Frazier leads basketball back to relevance

Shyheid Pettaway (#20) makes a move on a Wake-Forest Rolesville defender (#12) during Senior Night. Leesville defeated the Cougars 67- 49 to put a finishing touch on the team’s best season since 2006.

One minute and 12 seconds remained on the clock as Shyheid Petteway drove to the basket, looking to add to Leesville’s 59-49 lead over Wake Forest-Rolesville. The referee’s whistle blew; Petteway had been fouled.

While the players assembled in their correct positions, a raucous ‘Loonieville’ roared with support as the team entered their regular season’s final minute. They cheered for the six seniors honored that Friday evening, for the inevitable victory just moments away and for the team’s groundbreaking 16-7 season.

But, most of all, they cheered for Russ Frazier.

Frazier, Leesville’s first-year head coach, pumped his fists and saluted the jam-packed home grandstands as his name echoed around the gymnasium. Then, a few minutes later—after the Pride had pulled away for a decisive 67-49 win—he slid in front of 14 players for a gleeful team photo, surrounded by several hundred elated students with arms raised in celebration.

It was a glorious hour for the coach who had inherited a fragile, beleaguered Leesville basketball program just seven months earlier. When Frazier was announced as the team’s new head coach last July, the team hadn’t had a winning season since 2005-2006.

He, along with a half-dozen talented seniors in their final high school season, reversed that trend in 2012-13. The team won their season opener, 71-45 at Apex, to get their first winning record of the year—and never looked back.

Whenever the squad was faced with a new challenge, they pulled together and defeated it. First home game? A win, 59-53 over Panther Creek. First losing streak? Ended at two games, with a win, 61-50, at Cary. First conference game? A win, 48-38, over Enloe.

However, a game at Millbrook on Friday, Feb. 8, fully culminated everything this 2012-13 team stood for. The Pride had missed a buzzer-beating shot to lose devastatingly, 52-50, in the first game with their cross-town rivals; that Friday, an unfamiliar gym, hostile crowd and tough matchup aside, they were determined not to fall short.

Thanks to a last-second shot by Petteway—a last-second shot that, this time around, went through the net unabated—they did indeed accomplish that goal. On that chilly night in front a packed, Wildcat-favoring arena of fans, Leesville stunned mighty Millbrook, 57-56.

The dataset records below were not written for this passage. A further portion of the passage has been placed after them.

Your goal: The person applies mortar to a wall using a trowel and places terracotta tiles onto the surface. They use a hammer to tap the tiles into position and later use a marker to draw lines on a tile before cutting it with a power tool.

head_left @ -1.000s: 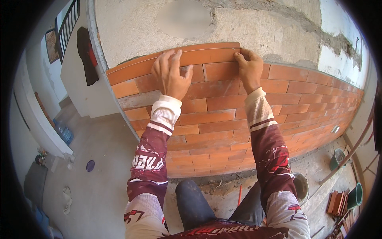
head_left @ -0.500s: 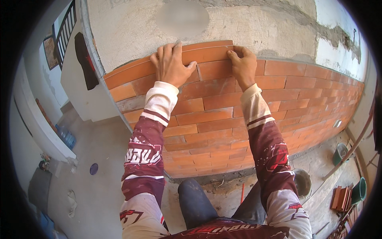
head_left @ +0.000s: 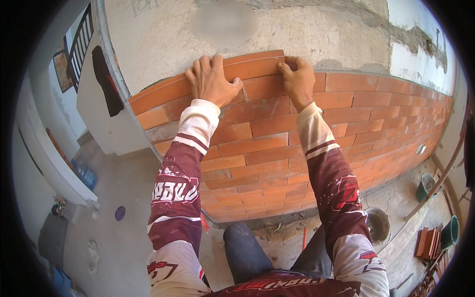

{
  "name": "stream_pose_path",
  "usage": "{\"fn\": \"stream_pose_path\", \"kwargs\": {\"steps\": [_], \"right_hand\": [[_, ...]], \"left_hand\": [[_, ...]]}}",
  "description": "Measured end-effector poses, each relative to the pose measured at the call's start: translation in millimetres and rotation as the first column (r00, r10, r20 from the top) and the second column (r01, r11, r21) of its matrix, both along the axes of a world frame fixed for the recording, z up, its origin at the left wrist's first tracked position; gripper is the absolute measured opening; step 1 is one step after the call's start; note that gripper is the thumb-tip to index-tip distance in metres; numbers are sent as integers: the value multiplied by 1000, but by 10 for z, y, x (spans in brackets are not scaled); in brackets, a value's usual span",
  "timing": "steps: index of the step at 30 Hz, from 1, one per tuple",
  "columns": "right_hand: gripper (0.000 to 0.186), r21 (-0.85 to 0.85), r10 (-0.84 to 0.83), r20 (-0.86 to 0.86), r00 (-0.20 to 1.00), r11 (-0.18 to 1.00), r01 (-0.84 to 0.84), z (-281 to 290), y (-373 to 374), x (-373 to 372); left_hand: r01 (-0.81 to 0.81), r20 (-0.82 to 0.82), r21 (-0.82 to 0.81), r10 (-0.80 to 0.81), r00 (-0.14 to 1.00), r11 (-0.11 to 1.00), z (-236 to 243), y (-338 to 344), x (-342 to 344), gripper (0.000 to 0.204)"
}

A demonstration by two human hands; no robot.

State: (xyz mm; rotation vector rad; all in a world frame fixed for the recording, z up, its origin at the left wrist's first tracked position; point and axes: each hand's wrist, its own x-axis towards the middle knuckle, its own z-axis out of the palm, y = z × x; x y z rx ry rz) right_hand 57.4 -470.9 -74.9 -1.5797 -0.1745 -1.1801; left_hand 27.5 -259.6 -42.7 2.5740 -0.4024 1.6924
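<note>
A terracotta brick tile (head_left: 255, 68) lies along the top row of the tiled wall (head_left: 267, 111), against the bare render. My left hand (head_left: 212, 83) reaches over it, fingers hooked at its upper edge and thumb spread low across its face. At the tile's right end, my right hand (head_left: 299, 81) is closed, thumb in front and fingers curled at the top corner. A thin pale string line runs across the front of the top row and passes under my left hand. The tile's back and its left part behind my left hand are hidden.
Rough grey render (head_left: 316, 34) rises above the tiles. Down on the right floor are a mortar bucket (head_left: 379, 225), green buckets (head_left: 451, 232) and stacked tiles (head_left: 429, 242). A long pole (head_left: 435, 188) leans there. A water bottle (head_left: 85, 174) stands at left by the wall.
The view has shifted slightly, with the wall and hands a little further left in it. Both hands keep the same hold on the tile.
</note>
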Motion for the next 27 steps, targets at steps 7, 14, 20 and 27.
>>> {"fn": "stream_pose_path", "kwargs": {"steps": [7, 14, 20, 27], "right_hand": [[32, -34, -24, 2, 1000, 999, 24, -7, 34, -32], [31, -34, -10, -49, 999, 999, 9, 6, 22, -46], [31, -75, 52, -116, 992, 995, -61, 50, -4, -20], [32, -57, 152, -50, 987, 986, -155, 55, -22, -63]], "left_hand": [[-12, 54, -20, 13, 998, 1000, -55, -50, 21, 61], [15, 66, -12, -14, 998, 1000, -71, -26, 25, 62], [19, 24, 10, -20, 1000, 1000, -2, 38, -10, 62], [75, 21, 30, -75, 997, 997, 0, 94, 31, 60]]}}
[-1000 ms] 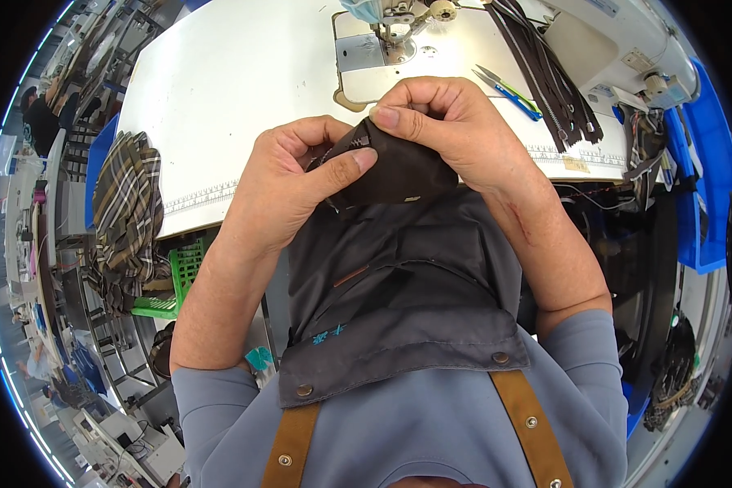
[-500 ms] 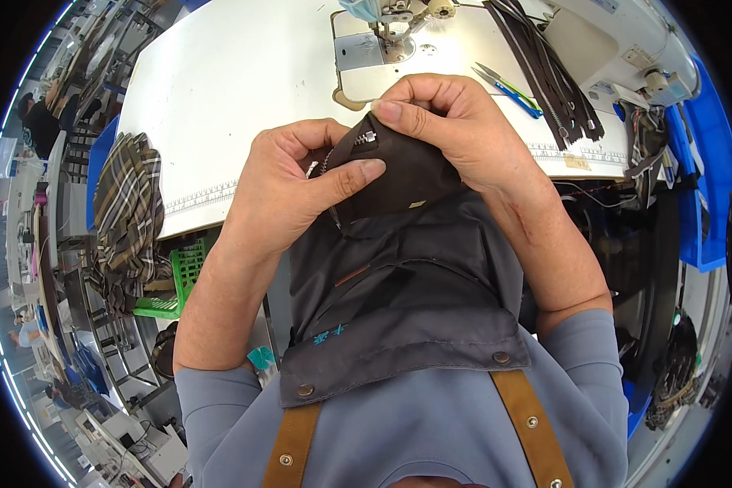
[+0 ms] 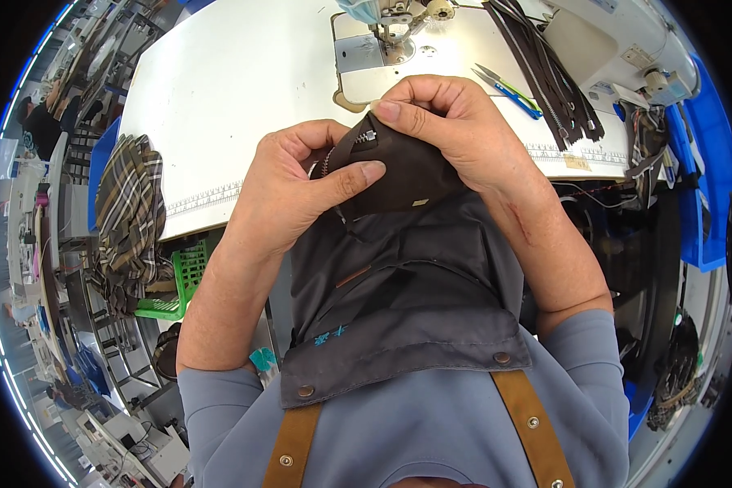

Precisely one week later, following regular season-ending home wins over Heritage and then Wake Forest-Rolesville, the Pride were finally able to celebrate their best basketball season in almost a decade. A 16-7 overall record and 10-4 conference split placed them third in the Cap-8, just one win behind co-champions Millbrook and Broughton and three wins ahead of fourth place Wakefield.

Frazier was swarmed by overjoyed players, appreciative parents and awed students after the game, coming to shake his hand, offer their congratulations or simply meet Leesville’s latest celebrity.

Nonetheless, when the commotion had finally died down enough—although, near the student section, the party was still just beginning—I asked him how he had done it, how he had turned a perennially ignored program into a successful, sellout-drawing powerhouse so quickly.

His response was brief and surprising.

“You guys,” he said.

“The players, parents, students, teachers—everybody. Tonight’s student section was amazing. We’ve had a good year, but we can still get better. [We] can still win more games.”

“But you saw what it was like in there.”

Regardless of whether ‘it’ referred to the thousands of loud, supportive fans in the grandstands or the impressive 67-point performance on the court floor, I did indeed.

I was excited, impressed and thoroughly amazed by what it was like in there.

And, with Frazier remaining at the helm and a group of talented players returning next the fall, I can’t wait to see what it will be like next year.